Zithrodose 500mg


Zithrodose 500mg Hard gelatin capsules


Azithromycin dihydrate 524 mg eq.to Azithromycin 500 mg.


Zithrodose is indicated for the following bacterial infections induced by micro-organisms susceptible to Azithromycin (see sections Special warnings and precautions for use and Pharmacodynamic properties):

Acute bacterial sinusitis (adequately diagnosed)

Acute bacterial otitis media (adequately diagnosed)

Pharyngitis, tonsillitis (see section 4.4 regarding streptococcal infections)

Acute exacerbation of chronic bronchitis (adequately diagnosed)

Mild to moderately severe community acquired pneumonia

Infections of the skin and soft tissues of mild to moderate severity e.g. folliculitis, cellulitis, erysipelas

Uncomplicated Chlamydia trachomatis urethritis and cervicitis

Consideration should be given to official guidance on the appropriate use of antibacterial agents.


Zithrodose should be given as a single daily dose. Duration of the treatment for the different infection diseases is given below.

Adults, children and adolescents with a body weight of 45 kg or over:

The total dose is 1500 mg, administered as 500 mg once daily for 3 days. Alternatively, the same total dose (1500 mg) can be administered in a period of 5 days, 500 mg on the first day and 250 mg on day 2 to 5.

In the case of uncomplicated Chlamydia trachomatis urethritis and cervicitis, the dosage is 1000 mg as a single oral dose.

Children and adolescents with a body weight below 45 kg:

Zithrodose tablets are not suitable for patients under 45 kg body weight. Other dosage forms are available for this group of patients.

Elderly patients

For elderly patients the same dose as for adults can be applied. Since elderly patients can be patients with ongoing proarrhythmic conditions a particular caution is recommended due to the risk of developing cardiac arrhythmia and torsades de pointes (see section Special warnings and precautions for use).

Patients with renal impairment:

Dose adjustment is not required in patients with mild to moderate renal impairment (GFR 10-80 ml/min).

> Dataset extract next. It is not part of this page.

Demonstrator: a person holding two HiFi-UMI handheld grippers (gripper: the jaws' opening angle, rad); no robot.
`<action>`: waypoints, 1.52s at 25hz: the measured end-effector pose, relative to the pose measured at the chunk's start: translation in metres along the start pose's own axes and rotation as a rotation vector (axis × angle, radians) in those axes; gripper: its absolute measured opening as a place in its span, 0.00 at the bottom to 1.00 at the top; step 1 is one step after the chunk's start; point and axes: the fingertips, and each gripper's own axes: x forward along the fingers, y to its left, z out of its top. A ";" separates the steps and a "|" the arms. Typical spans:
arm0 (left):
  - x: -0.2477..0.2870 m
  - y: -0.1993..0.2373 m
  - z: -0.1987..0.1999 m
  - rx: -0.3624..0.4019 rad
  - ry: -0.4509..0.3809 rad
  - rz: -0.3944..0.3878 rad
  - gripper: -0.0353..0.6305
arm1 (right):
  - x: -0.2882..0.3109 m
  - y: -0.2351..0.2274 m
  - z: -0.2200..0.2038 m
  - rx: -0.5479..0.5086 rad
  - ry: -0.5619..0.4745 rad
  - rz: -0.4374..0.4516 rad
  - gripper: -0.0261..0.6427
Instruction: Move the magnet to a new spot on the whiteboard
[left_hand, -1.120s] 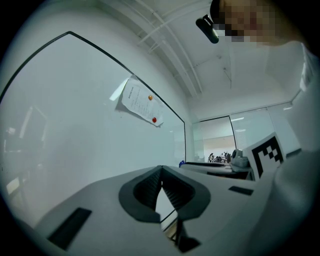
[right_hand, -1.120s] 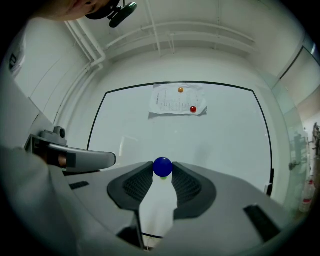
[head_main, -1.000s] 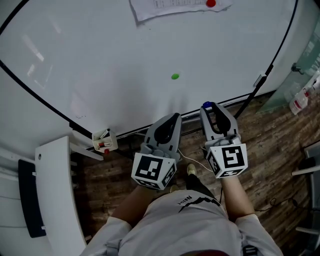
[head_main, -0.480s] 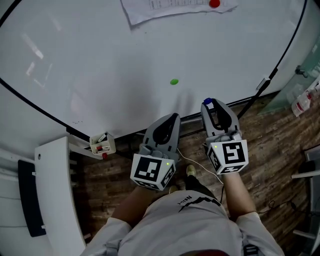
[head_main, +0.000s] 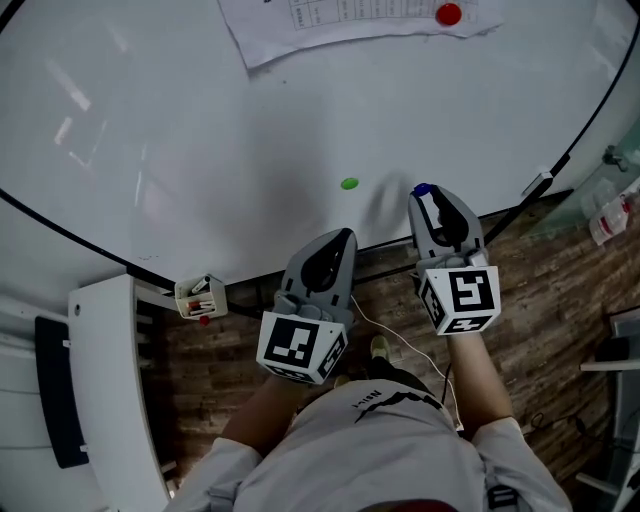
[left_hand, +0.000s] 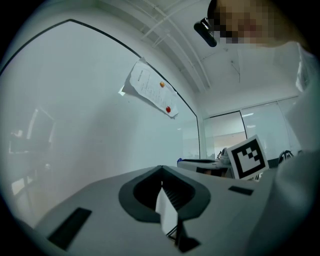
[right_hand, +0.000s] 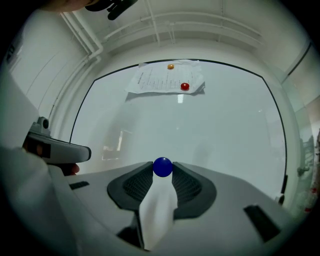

Caution should be exercised when Zithrodose is administered to patients with severe renal impairment (GFR < 10 ml/min) (see section Special warnings and precautions for use and section Pharmacokinetic properties).

Patients with hepatic impairment:

Since Zithrodose is metabolised in the liver and excreted in the bile, the drug should not be given to patients suffering from severe liver disease. No studies have been conducted regarding treatment of such patients with Zithrodose (see section Special warnings and precautions for use).

Method of administration

Zithrodose Film-coated Tablets are for oral administration only. The tablets can be taken with or without food. The tablets should be taken with ½ glass of water.